For some reason I had to wrap the ifelse into as.Date(), otherwise the dates were printed as numbers, and not as actual dates. The origin argument is needed in this case.

Edit

Here is how the above code works. ifelse(condition, value_if_true, value_if_false) is a vectorized function that expects three vectors of the same length as arguments. (The way R works, if one of these arguments is a single value, it will automatically be repeated proper number of times, the term for this is "broadcasting".) The execution of ifelse() is as follows:

a) For every element in condition, check whether it is TRUE or FALSE.

b) If condition is TRUE, take the corresponding value from value_if_true vector.

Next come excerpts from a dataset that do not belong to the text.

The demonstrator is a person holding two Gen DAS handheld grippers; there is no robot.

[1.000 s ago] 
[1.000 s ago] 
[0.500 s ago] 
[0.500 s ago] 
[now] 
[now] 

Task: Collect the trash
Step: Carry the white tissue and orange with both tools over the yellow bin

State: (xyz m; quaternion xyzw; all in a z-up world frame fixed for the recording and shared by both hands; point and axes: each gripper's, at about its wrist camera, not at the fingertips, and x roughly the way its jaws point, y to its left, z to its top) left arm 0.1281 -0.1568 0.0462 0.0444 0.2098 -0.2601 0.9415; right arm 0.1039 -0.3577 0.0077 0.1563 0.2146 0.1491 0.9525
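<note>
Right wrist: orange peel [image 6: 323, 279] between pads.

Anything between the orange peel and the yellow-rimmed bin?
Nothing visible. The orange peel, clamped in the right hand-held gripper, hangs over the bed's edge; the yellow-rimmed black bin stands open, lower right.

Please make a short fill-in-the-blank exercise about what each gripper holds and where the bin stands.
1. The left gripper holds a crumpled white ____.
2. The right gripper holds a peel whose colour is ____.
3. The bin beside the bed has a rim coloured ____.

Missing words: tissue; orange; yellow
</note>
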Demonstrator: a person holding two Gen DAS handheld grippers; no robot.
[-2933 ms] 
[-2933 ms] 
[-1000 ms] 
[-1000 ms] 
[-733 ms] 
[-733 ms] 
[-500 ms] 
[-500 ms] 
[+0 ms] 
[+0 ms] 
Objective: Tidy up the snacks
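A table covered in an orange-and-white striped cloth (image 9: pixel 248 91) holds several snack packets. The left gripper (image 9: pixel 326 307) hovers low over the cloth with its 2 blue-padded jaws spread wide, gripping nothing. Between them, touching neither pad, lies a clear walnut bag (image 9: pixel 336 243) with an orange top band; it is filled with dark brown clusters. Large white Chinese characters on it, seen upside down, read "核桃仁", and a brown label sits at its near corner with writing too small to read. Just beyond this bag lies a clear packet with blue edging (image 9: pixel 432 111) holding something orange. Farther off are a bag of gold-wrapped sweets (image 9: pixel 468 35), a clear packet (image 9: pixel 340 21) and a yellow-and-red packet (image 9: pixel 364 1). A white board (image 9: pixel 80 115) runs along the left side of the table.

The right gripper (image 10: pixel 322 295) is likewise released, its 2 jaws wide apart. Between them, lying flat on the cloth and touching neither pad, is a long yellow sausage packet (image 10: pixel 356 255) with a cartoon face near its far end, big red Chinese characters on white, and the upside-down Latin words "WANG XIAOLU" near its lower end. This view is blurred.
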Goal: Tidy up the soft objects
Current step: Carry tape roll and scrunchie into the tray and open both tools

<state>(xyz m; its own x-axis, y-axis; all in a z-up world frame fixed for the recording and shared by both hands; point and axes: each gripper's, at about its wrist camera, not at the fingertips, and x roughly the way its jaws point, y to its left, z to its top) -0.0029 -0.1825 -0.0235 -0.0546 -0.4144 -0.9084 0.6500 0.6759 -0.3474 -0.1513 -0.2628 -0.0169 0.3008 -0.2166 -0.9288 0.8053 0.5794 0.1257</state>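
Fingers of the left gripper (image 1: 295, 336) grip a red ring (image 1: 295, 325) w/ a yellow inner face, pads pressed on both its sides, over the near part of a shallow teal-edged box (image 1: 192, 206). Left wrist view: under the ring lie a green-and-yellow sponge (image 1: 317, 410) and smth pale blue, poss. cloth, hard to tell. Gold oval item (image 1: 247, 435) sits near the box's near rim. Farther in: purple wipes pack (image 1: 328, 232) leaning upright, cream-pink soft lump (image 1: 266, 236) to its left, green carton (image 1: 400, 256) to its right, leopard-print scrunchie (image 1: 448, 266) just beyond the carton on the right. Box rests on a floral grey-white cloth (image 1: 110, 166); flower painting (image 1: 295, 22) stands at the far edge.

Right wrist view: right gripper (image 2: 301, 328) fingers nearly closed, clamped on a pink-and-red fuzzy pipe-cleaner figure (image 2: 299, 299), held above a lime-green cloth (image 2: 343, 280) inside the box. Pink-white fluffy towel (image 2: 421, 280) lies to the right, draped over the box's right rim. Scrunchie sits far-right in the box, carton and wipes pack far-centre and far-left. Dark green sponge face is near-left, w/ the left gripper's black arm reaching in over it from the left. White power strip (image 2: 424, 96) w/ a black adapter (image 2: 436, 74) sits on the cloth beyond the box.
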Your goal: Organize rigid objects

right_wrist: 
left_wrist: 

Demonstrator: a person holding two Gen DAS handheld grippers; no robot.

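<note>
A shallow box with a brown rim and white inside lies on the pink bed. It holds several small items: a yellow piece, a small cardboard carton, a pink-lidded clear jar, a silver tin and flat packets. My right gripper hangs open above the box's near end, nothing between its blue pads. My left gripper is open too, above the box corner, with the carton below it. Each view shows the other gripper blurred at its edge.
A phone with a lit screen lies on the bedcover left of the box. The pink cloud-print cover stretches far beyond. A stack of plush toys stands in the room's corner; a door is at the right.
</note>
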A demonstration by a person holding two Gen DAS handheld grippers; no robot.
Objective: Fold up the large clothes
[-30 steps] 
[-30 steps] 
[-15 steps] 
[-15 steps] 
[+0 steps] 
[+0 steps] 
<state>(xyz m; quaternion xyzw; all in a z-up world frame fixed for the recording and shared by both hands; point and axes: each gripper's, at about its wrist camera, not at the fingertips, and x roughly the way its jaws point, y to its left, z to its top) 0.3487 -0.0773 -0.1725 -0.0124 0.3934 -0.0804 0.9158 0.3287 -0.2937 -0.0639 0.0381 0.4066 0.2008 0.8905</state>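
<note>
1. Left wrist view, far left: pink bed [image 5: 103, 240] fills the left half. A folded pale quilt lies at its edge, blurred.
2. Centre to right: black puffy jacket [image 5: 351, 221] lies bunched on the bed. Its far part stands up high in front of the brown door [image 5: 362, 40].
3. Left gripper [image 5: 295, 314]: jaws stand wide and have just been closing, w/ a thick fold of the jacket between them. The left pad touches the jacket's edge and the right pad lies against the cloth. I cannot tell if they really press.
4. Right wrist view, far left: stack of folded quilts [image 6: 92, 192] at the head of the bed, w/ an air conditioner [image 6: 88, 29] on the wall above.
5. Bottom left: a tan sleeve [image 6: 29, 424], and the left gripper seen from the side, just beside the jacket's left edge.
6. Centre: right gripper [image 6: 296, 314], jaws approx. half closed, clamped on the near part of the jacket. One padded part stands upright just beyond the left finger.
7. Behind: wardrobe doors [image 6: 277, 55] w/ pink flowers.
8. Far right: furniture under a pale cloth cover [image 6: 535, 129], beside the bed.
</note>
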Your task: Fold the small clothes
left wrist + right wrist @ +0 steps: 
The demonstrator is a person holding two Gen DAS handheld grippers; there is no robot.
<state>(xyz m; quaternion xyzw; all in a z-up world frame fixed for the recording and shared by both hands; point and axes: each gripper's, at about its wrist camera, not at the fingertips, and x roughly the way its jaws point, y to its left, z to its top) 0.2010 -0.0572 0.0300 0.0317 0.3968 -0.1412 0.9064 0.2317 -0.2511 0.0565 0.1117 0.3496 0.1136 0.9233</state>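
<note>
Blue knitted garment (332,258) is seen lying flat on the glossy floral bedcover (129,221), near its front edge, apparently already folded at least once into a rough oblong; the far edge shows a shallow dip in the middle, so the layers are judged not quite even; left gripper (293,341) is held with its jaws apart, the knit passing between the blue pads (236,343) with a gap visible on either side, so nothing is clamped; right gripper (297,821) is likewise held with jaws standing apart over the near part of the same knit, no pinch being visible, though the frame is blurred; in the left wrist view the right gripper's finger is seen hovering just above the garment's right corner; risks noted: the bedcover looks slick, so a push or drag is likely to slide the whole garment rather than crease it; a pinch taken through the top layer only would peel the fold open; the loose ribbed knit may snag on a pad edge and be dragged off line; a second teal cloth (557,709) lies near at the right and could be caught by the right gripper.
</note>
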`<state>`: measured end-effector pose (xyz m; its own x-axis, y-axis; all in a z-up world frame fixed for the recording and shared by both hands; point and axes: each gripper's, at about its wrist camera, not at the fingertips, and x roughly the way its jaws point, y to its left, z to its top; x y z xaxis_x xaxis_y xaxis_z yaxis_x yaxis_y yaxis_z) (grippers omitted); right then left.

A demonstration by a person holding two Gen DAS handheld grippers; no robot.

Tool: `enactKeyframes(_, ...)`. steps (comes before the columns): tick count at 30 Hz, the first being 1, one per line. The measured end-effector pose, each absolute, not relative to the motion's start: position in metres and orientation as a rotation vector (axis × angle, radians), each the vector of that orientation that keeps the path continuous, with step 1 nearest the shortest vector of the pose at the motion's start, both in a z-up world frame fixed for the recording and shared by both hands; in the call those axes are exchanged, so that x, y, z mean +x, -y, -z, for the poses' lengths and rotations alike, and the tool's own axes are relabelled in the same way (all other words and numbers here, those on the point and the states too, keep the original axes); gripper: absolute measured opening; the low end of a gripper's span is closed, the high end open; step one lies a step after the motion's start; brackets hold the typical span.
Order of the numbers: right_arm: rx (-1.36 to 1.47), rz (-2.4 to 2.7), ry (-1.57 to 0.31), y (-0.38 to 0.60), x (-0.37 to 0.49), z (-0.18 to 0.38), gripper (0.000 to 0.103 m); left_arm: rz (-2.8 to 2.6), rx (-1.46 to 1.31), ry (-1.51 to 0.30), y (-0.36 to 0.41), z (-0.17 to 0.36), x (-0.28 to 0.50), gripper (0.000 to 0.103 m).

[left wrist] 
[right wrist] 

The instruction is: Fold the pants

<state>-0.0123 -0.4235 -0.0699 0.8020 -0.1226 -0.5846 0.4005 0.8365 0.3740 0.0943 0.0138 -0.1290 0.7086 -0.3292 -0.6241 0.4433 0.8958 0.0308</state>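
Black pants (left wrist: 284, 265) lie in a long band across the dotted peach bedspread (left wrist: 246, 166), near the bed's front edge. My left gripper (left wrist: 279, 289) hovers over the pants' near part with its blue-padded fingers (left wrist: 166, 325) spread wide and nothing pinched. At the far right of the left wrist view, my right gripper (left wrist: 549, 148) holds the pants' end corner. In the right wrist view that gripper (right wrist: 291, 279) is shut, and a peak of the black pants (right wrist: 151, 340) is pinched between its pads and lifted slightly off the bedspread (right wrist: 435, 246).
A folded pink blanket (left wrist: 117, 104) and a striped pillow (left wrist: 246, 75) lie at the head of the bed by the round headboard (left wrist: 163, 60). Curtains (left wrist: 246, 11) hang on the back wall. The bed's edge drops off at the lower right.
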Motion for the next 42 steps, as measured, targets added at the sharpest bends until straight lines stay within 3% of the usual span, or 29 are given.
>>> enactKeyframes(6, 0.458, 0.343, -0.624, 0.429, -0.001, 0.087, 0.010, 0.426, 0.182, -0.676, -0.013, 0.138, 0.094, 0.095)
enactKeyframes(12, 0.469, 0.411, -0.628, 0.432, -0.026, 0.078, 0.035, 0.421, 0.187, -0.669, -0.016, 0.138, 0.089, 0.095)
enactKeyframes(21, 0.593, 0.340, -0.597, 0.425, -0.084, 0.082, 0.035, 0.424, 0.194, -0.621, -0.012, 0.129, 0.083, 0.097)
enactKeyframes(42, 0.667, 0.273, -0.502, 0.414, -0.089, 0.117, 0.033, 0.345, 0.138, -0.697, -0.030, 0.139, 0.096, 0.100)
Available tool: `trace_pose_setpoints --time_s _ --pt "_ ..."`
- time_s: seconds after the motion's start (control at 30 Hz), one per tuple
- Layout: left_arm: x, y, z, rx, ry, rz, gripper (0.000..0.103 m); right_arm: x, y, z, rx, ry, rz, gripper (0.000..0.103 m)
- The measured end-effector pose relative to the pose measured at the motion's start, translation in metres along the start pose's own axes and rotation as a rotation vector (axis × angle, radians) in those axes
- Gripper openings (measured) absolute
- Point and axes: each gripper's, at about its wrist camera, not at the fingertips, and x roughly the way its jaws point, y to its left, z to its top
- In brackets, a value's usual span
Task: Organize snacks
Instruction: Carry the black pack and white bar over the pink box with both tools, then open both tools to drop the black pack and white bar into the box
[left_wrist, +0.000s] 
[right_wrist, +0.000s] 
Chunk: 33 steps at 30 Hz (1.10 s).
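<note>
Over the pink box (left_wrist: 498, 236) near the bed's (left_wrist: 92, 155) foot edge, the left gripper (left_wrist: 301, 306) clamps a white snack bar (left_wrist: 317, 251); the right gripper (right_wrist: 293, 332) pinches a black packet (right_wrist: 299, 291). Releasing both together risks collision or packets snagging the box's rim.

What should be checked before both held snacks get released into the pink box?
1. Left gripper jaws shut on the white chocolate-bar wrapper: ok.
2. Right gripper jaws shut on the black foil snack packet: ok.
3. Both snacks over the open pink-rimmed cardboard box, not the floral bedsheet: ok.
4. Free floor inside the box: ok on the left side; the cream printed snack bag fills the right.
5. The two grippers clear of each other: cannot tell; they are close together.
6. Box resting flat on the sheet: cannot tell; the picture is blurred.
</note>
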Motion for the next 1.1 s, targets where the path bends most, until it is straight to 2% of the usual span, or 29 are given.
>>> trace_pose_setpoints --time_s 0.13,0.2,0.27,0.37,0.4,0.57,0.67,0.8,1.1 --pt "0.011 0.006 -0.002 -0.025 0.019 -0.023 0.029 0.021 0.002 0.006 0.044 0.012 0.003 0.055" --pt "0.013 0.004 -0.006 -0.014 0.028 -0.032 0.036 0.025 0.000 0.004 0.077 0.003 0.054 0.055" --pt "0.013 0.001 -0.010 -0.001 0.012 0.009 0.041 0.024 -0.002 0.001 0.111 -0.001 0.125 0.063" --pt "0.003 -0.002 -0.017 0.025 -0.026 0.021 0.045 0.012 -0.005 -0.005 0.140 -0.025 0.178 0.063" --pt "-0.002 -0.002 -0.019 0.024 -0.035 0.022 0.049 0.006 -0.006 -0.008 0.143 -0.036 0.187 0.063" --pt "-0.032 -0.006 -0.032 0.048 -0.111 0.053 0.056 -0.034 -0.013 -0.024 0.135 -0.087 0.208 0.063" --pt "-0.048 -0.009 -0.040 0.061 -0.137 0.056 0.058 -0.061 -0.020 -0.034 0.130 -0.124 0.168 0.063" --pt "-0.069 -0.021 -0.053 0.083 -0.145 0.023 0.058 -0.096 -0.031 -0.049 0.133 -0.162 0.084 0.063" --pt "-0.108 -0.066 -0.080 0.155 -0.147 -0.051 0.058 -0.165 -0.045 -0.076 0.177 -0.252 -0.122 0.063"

c) Otherwise, if condition is FALSE, take the corresponding value from value_if_false vector

Now, you can nest ifelse() into each other, this way allowing for a three-way condition checking or even more if needed. Be warned that nesting more than a few ifelse calls can get really messy really fast.

With this knowledge, the above code should be straightforward to parse:

1) x creates an example vector of dates stored as strings with different formats.

2) x1 parses the first date correctly, and fails to parse the second date.

3) x2 parses the second date format correctly, but fails to parse the first date.

4) Then two nested ifelse calls combine correctly parsed dates into a single vector. First ifelse checks if the first date format was correctly parsed (!is.na(x) means "whenever value of x is not NA"), and returns non-missing values from x1. If x1 is missing, it calls second ifelse, which returns non-missing values from x2, and then, if x2 is also missing, it returns missing values into the final result.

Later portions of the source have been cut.